Wie ist der Diskussionsstand hinsichtlich der Einbindung von Vokabularen wie AAT und anderen in die GND?

  • Ansätze hierzu werden im GND Mul Projekt zu entsprechenden Workflows umgearbeitet. Diese Methodik wird bisher nur auf große Thesauri und Normdaten anderer Nationalbibliotheken angewendet, geplant ist, diese Art der Verknüpfung auch für kleinere Fachvokabulare zu nutzen. Dies soll weiter ausgelotet werden.

Zum Thema "technische Infrastruktur"

Wie kommen die Wissenschaftler*innen schnell an die richtigen Normdaten in der GND?

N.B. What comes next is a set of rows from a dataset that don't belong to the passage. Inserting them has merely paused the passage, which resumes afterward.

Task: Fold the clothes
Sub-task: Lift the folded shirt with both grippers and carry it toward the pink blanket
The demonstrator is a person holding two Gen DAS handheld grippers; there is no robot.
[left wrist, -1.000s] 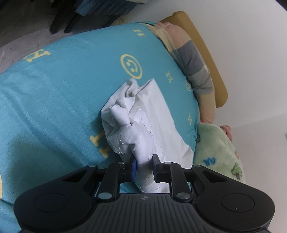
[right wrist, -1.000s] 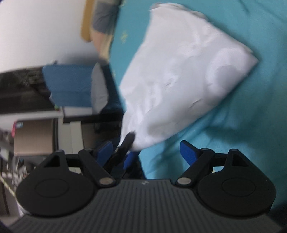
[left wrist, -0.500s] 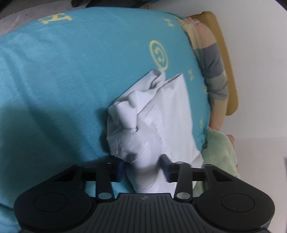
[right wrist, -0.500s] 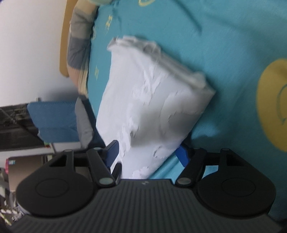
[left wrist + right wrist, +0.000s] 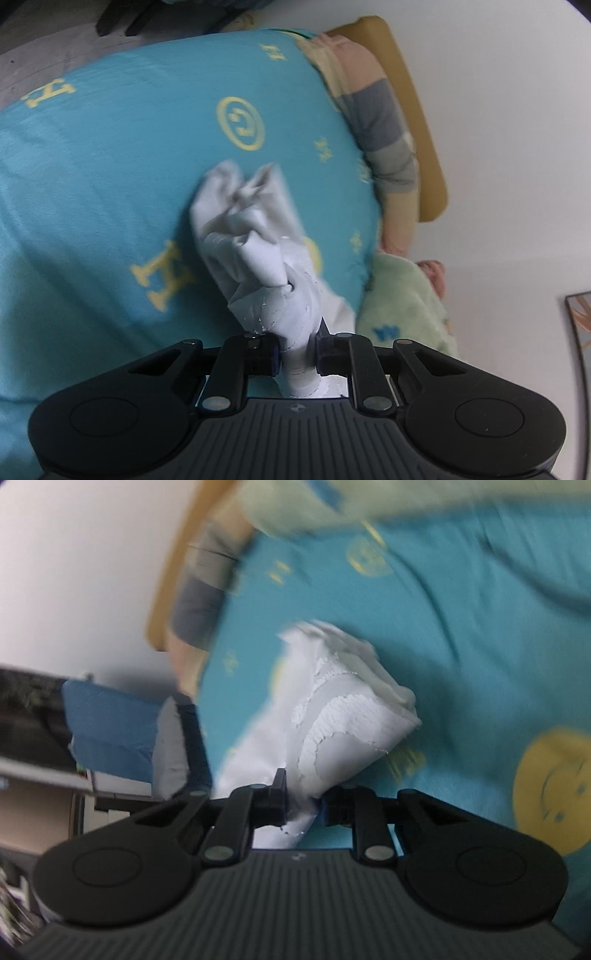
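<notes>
A white garment point(image 5: 255, 243) with a cracked print is bunched up and lifted over the turquoise bedspread point(image 5: 92, 177). My left gripper point(image 5: 297, 354) is shut on one bunched end of it. My right gripper point(image 5: 303, 806) is shut on another end of the same garment point(image 5: 332, 716), which hangs in folds ahead of the jaws. The right wrist view is blurred by motion.
A striped pillow point(image 5: 384, 122) and yellow headboard point(image 5: 417, 110) lie along the bed's far edge by the white wall. A green fleece blanket point(image 5: 402, 302) sits at the bed's corner. A blue chair point(image 5: 110, 731) and shelving stand beside the bed.
My right gripper went from open around the garment's edge to shut on it. Both grippers lifted the garment, which bunched narrower. The left gripper kept its hold.
</notes>
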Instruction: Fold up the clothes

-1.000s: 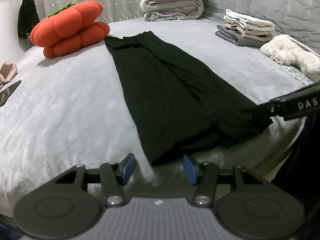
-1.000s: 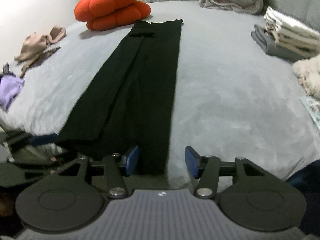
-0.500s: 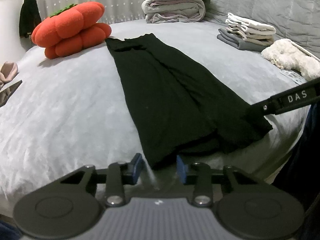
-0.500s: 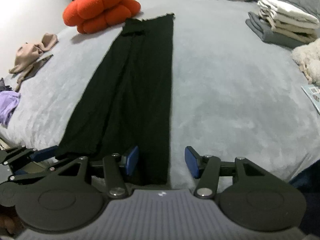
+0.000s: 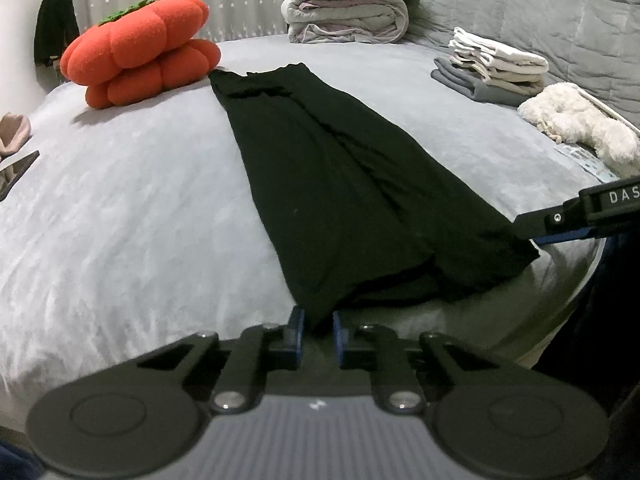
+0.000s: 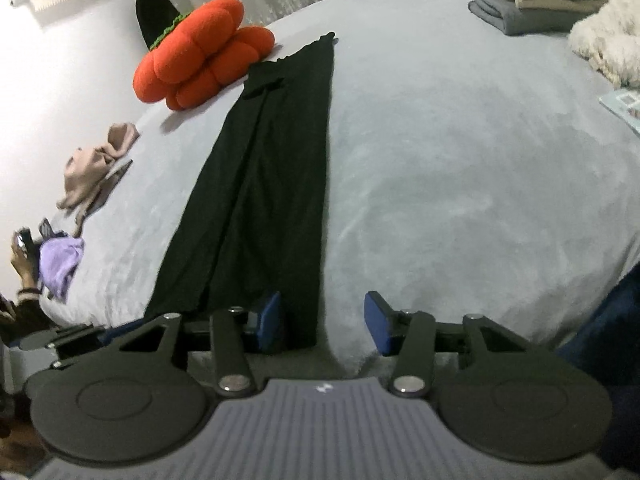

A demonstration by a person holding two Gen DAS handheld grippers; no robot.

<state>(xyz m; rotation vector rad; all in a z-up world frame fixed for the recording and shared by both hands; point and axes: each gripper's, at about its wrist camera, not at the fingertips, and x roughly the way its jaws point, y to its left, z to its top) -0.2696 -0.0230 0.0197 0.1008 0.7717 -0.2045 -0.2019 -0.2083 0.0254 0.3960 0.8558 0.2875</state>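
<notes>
Left gripper (image 5: 318,330) is pointing down at the near edge of the bed (image 5: 120,208), jaws closing on the near left corner of the black garment (image 5: 340,184); the hem corner is sitting pinched between the blue pads. A second ago those jaws were standing wide with the corner just lying between them; the hand itself is not shifting.

Right gripper (image 6: 322,318) is angling down over the garment's near right corner, jaws closing but still apart, left pad resting on the cloth, right pad over bare bedding, so nothing is being gripped yet. Compared with a second ago, the right view is rolling and sliding sideways, so the garment now runs up the left half of the picture.

The garment is lying flat and lengthwise on the bed, far end just beside the orange pumpkin cushion (image 5: 136,52). Folded clothes (image 5: 492,68) are stacked at the far right.
</notes>
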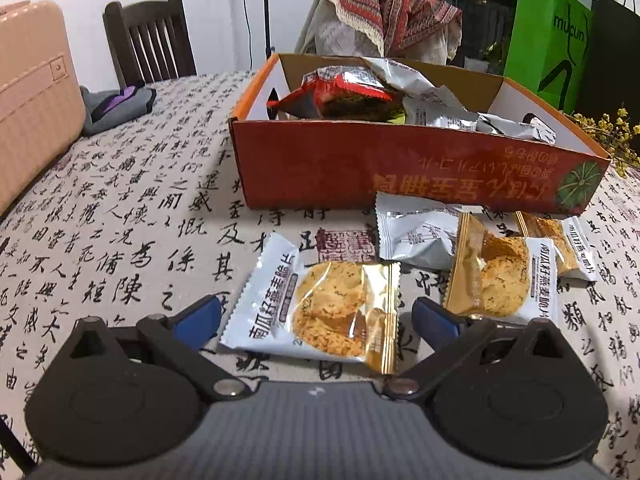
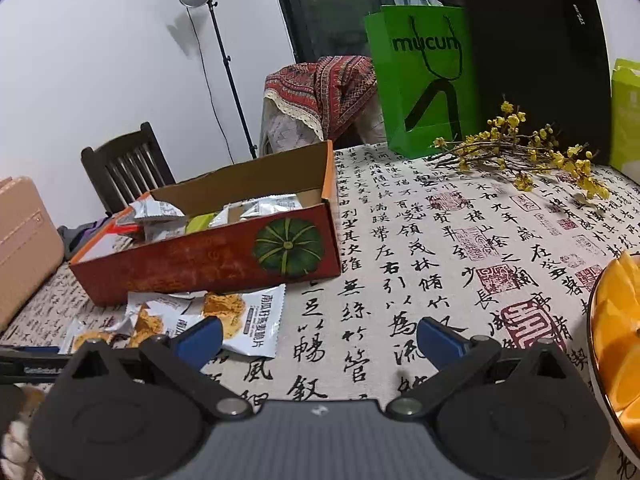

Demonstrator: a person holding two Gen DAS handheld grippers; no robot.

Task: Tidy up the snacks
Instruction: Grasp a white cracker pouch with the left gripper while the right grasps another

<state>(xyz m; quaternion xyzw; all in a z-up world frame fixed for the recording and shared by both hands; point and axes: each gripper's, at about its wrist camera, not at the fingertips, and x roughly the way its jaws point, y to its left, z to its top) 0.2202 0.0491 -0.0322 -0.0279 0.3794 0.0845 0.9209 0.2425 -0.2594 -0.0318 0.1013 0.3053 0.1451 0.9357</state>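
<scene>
An orange cardboard box [image 1: 400, 168] holding several snack packets stands on the calligraphy tablecloth; it also shows in the right wrist view [image 2: 208, 256]. Loose oat-crisp packets lie in front of it. My left gripper [image 1: 318, 318] is open, its blue fingers either side of one white cookie packet [image 1: 316, 304] lying flat on the cloth. Two more packets [image 1: 500, 276] and a silver one [image 1: 416, 236] lie to the right. My right gripper [image 2: 318, 338] is open and empty over bare cloth, right of the packets [image 2: 244, 320].
A pink suitcase [image 1: 32, 96] and a dark wooden chair [image 1: 148, 40] stand at the left. A green bag [image 2: 424, 80], a black bag [image 2: 536, 60] and yellow flower sprigs [image 2: 520, 152] sit behind. A plate of orange slices [image 2: 616, 340] is at the right edge.
</scene>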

  • Einzelne Datensätze und deren Verknüpfungen lassen sich gut mit dem GND-Explorer recherchieren. Viele Software-Anbieter bieten auf Wunsch eine integrierte Recherche-Schnittstelle zur GND an. Weitere Recherchemöglichkeiten auch für umfänglichere Abgleiche findet man auf der GND-Website.

Wird es möglich sein, über ein Webformular Daten zu Bauwerken einzugeben?

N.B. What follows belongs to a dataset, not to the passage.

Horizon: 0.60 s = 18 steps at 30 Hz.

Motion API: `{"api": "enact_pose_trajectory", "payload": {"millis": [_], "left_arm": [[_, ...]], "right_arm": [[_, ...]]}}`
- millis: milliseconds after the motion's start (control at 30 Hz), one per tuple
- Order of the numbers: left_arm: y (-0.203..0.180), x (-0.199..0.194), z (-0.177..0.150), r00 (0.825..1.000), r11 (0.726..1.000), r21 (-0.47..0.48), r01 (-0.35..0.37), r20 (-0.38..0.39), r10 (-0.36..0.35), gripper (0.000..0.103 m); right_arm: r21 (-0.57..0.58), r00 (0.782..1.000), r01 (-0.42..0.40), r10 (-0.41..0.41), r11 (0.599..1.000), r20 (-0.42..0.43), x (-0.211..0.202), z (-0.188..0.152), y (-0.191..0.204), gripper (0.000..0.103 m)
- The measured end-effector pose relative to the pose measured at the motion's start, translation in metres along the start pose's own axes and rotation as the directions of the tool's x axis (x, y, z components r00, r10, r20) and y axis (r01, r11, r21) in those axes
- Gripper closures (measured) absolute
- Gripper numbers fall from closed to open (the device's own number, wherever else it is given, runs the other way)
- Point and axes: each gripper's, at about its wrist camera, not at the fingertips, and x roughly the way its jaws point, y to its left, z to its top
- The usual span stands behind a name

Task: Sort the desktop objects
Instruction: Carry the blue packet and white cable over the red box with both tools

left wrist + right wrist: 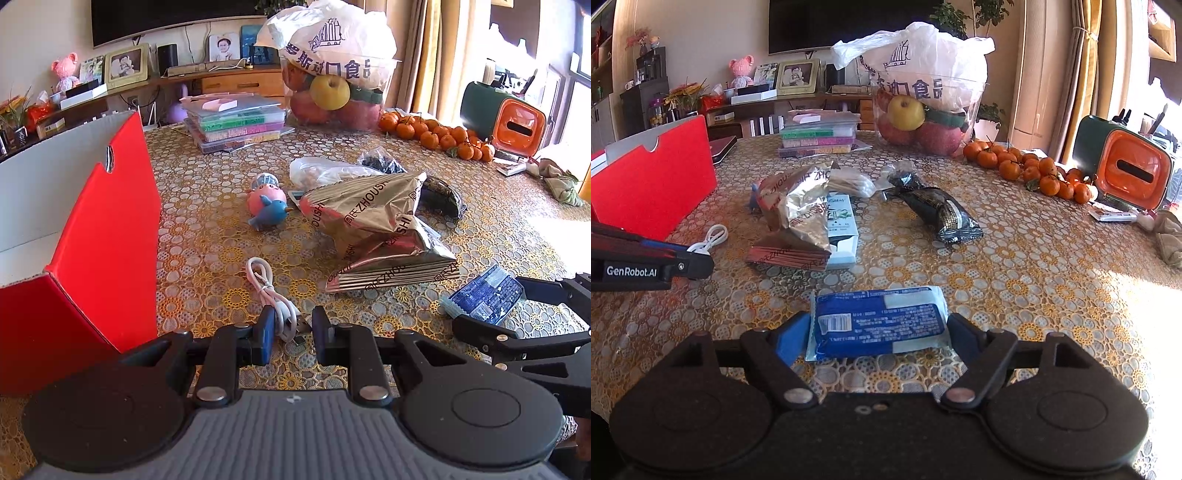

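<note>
Left gripper (290, 328): jaws spread, bracketing the near end of the white cable (271, 291), which lies coiled in a loose hank near the table's (207, 236) near edge, just right of the red box (92, 229). The left pad touches or nearly touches the coil; the right pad stands clear of it. Nothing is pinched yet.

Right gripper (879, 332): jaws spread wide around the blue packet (879, 325), which lies flat, also toward the near edge and well right of the cable. The pads sit at its two short ends. Whether they are already pressing I cannot tell for certain; the wrapper shows no crumpling, so I judge it is not gripped.

Handling, cable: light, limp and smooth-jacketed. A single strand would slip or uncoil, so I would close across the whole bundle near the plug end, where the turns lie together.

Handling, packet: light, soft film wrapper, contents probably compressible. The sealed end fins are thin and will fold under the pads, so the hold belongs across the padded body, with moderate squeeze. The film looks slippery.

Elsewhere, toward the table's middle: a crumpled foil snack bag (376, 225), a pink and blue toy (267, 206), a dark snack packet (942, 214). All are untouched. The red box, open-topped at the left edge, is the likely destination.
</note>
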Motion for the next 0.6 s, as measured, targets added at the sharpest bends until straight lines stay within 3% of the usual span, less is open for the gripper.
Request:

  • Derzeit gibt es Webformulare zu Personen und Körperschaften, demnächst auch zu Gebietskörperschaften. Als Alternative zu den kostenintensiven Einzelentwicklungen arbeitet die DNB derzeit an einer Wikibase-basierten Lösung mit benutzerfreundlichen Oberflächen, die das regelkonforme Anlegen von Entitäten in der GND erleichtern werden.